- WHAT IS BEING ASKED
Everything in the listing must be repeated word for word.

--- START ---

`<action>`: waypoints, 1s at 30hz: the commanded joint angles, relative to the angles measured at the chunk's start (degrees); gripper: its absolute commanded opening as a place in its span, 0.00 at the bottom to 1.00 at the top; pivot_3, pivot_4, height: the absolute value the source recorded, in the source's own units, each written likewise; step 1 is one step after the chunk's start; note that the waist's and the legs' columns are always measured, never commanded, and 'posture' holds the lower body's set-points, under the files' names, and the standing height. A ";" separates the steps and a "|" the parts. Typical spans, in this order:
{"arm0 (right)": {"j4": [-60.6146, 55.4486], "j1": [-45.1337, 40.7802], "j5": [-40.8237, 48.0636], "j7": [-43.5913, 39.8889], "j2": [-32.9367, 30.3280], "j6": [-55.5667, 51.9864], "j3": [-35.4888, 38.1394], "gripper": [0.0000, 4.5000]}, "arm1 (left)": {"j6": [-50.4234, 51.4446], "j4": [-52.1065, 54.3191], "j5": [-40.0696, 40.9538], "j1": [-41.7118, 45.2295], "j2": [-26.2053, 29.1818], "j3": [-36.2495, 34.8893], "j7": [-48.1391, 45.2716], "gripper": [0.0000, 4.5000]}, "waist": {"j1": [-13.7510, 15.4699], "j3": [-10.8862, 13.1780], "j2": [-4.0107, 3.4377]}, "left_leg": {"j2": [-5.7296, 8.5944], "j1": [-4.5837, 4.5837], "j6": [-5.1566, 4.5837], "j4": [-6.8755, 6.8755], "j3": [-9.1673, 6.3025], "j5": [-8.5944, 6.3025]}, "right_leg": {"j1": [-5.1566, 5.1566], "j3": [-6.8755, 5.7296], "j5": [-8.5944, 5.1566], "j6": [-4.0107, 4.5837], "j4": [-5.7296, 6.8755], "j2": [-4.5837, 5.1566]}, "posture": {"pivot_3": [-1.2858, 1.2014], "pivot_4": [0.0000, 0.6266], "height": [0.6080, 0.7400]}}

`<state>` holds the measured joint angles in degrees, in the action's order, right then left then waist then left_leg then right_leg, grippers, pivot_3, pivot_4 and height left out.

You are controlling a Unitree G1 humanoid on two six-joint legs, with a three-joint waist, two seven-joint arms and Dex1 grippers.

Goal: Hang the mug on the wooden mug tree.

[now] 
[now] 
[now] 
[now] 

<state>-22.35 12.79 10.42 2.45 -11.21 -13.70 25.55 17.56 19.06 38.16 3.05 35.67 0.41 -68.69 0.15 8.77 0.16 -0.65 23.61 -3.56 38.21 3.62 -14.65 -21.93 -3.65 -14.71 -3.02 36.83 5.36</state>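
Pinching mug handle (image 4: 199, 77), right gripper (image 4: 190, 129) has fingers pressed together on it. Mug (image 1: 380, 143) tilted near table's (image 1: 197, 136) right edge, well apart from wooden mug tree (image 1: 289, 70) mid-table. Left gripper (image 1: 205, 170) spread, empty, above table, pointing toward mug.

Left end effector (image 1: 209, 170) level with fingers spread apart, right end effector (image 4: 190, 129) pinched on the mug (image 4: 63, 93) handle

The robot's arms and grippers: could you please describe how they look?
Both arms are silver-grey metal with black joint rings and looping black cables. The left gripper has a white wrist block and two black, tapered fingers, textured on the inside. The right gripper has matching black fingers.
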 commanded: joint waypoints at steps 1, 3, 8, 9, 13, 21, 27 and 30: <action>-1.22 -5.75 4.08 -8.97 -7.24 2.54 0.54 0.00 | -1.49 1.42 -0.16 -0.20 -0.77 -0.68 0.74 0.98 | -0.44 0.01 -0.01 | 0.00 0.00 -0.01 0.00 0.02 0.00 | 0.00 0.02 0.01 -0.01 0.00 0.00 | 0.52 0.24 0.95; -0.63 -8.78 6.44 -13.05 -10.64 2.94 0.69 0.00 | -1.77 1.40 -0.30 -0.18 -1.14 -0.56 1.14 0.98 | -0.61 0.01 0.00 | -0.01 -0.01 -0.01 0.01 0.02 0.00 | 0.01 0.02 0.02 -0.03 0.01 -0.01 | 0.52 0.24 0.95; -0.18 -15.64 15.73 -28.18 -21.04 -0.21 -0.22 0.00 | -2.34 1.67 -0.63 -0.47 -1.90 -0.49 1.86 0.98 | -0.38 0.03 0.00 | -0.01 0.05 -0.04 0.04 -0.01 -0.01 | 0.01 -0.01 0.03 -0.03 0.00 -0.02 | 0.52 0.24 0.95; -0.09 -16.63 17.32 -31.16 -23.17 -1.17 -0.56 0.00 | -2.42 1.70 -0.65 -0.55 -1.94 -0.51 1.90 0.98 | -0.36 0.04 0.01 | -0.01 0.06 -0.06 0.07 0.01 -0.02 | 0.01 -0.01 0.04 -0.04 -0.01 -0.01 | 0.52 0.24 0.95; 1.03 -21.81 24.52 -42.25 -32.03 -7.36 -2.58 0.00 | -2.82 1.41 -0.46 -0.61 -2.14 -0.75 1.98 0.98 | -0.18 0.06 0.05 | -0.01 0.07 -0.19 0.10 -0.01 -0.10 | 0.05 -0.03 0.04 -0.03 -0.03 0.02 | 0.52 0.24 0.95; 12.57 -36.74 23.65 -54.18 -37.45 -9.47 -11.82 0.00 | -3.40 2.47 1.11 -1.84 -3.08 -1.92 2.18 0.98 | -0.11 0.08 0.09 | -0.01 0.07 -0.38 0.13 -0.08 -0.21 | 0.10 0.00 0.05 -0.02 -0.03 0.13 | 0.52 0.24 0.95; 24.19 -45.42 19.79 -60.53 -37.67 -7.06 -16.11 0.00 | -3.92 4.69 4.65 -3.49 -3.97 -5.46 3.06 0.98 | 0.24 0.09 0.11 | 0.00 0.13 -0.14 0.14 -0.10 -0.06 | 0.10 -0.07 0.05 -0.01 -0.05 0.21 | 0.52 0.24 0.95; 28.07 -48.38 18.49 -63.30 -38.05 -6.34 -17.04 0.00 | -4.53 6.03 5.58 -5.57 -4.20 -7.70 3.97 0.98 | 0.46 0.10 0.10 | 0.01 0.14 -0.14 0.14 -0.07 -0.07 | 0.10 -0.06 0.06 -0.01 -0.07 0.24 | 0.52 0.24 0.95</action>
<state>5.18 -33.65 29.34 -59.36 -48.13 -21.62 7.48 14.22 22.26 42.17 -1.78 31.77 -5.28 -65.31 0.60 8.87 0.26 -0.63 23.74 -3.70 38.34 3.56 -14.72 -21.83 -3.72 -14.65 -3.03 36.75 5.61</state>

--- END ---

- SOLUTION
`<action>`: waypoints, 1s at 30hz: the commanded joint angles, relative to the angles measured at the chunk's start (degrees); gripper: its absolute commanded opening as a place in its span, 0.00 at the bottom to 1.00 at the top; pivot_3, pivot_4, height: the absolute value the source recorded, in the source's own units, each written likewise; step 1 is one step after the chunk's start; note that the waist's and the legs' columns are always measured, never commanded, and 'posture' holds the lower body's set-points, under the files' names, and the standing height. A ";" separates the steps and a "|" the parts. Typical spans, in this order:
{"arm0 (right)": {"j4": [-60.6146, 55.4486], "j1": [-45.1337, 40.7802], "j5": [-40.8237, 48.0636], "j7": [-43.5913, 39.8889], "j2": [-32.9367, 30.3280], "j6": [-55.5667, 51.9864], "j3": [-35.4888, 38.1394], "gripper": [0.0000, 4.5000]}, "arm1 (left)": {"j6": [-50.4234, 51.4446], "j4": [-52.1065, 54.3191], "j5": [-40.0696, 40.9538], "j1": [-41.7118, 45.2295], "j2": [-26.2053, 29.1818], "j3": [-36.2495, 34.8893], "j7": [-48.1391, 45.2716], "gripper": [0.0000, 4.5000]}, "waist": {"j1": [-13.7510, 15.4699], "j3": [-10.8862, 13.1780], "j2": [-4.0107, 3.4377]}, "left_leg": {"j2": [-5.7296, 8.5944], "j1": [-4.5837, 4.5837], "j6": [-5.1566, 4.5837], "j4": [-6.8755, 6.8755], "j3": [-9.1673, 6.3025], "j5": [-8.5944, 6.3025]}, "right_leg": {"j1": [-5.1566, 5.1566], "j3": [-6.8755, 5.7296], "j5": [-8.5944, 5.1566], "j6": [-4.0107, 4.5837], "j4": [-5.7296, 6.8755], "j2": [-4.5837, 5.1566]}, "posture": {"pivot_3": [-1.2858, 1.2014], "pivot_4": [0.0000, 0.6266], "height": [0.6080, 0.7400]}}

`<state>` holds the measured joint angles in degrees, in the action's order, right then left then waist then left_leg then right_leg, grippers, pivot_3, pivot_4 and height left out.

You are controlling a Unitree G1 humanoid on two six-joint legs, with a three-joint waist, two seven-joint arms and Dex1 grippers.

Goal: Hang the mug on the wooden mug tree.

[now] 
[now] 
[now] 
[now] 

<state>-22.35 12.79 10.42 2.45 -11.21 -13.70 25.55 17.56 19.06 38.16 3.05 35.67 0.41 -68.69 0.15 8.77 0.16 -0.65 23.61 -3.56 38.21 3.62 -14.65 -21.93 -3.65 -14.71 -3.02 36.83 5.36</state>
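Pinching mug handle (image 4: 199, 77), right gripper (image 4: 190, 129) has fingers pressed together on it. Mug (image 1: 380, 143) tilted near table's (image 1: 197, 136) right edge, well apart from wooden mug tree (image 1: 289, 70) mid-table. Left gripper (image 1: 205, 170) spread, empty, above table, pointing toward mug.

Left end effector (image 1: 209, 170) level with fingers spread apart, right end effector (image 4: 190, 129) pinched on the mug (image 4: 63, 93) handle

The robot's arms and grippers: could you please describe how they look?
Both arms are silver-grey metal with black joint rings and looping black cables. The left gripper has a white wrist block and two black, tapered fingers, textured on the inside. The right gripper has matching black fingers.
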 commanded: joint waypoints at steps 1, 3, 8, 9, 13, 21, 27 and 30: <action>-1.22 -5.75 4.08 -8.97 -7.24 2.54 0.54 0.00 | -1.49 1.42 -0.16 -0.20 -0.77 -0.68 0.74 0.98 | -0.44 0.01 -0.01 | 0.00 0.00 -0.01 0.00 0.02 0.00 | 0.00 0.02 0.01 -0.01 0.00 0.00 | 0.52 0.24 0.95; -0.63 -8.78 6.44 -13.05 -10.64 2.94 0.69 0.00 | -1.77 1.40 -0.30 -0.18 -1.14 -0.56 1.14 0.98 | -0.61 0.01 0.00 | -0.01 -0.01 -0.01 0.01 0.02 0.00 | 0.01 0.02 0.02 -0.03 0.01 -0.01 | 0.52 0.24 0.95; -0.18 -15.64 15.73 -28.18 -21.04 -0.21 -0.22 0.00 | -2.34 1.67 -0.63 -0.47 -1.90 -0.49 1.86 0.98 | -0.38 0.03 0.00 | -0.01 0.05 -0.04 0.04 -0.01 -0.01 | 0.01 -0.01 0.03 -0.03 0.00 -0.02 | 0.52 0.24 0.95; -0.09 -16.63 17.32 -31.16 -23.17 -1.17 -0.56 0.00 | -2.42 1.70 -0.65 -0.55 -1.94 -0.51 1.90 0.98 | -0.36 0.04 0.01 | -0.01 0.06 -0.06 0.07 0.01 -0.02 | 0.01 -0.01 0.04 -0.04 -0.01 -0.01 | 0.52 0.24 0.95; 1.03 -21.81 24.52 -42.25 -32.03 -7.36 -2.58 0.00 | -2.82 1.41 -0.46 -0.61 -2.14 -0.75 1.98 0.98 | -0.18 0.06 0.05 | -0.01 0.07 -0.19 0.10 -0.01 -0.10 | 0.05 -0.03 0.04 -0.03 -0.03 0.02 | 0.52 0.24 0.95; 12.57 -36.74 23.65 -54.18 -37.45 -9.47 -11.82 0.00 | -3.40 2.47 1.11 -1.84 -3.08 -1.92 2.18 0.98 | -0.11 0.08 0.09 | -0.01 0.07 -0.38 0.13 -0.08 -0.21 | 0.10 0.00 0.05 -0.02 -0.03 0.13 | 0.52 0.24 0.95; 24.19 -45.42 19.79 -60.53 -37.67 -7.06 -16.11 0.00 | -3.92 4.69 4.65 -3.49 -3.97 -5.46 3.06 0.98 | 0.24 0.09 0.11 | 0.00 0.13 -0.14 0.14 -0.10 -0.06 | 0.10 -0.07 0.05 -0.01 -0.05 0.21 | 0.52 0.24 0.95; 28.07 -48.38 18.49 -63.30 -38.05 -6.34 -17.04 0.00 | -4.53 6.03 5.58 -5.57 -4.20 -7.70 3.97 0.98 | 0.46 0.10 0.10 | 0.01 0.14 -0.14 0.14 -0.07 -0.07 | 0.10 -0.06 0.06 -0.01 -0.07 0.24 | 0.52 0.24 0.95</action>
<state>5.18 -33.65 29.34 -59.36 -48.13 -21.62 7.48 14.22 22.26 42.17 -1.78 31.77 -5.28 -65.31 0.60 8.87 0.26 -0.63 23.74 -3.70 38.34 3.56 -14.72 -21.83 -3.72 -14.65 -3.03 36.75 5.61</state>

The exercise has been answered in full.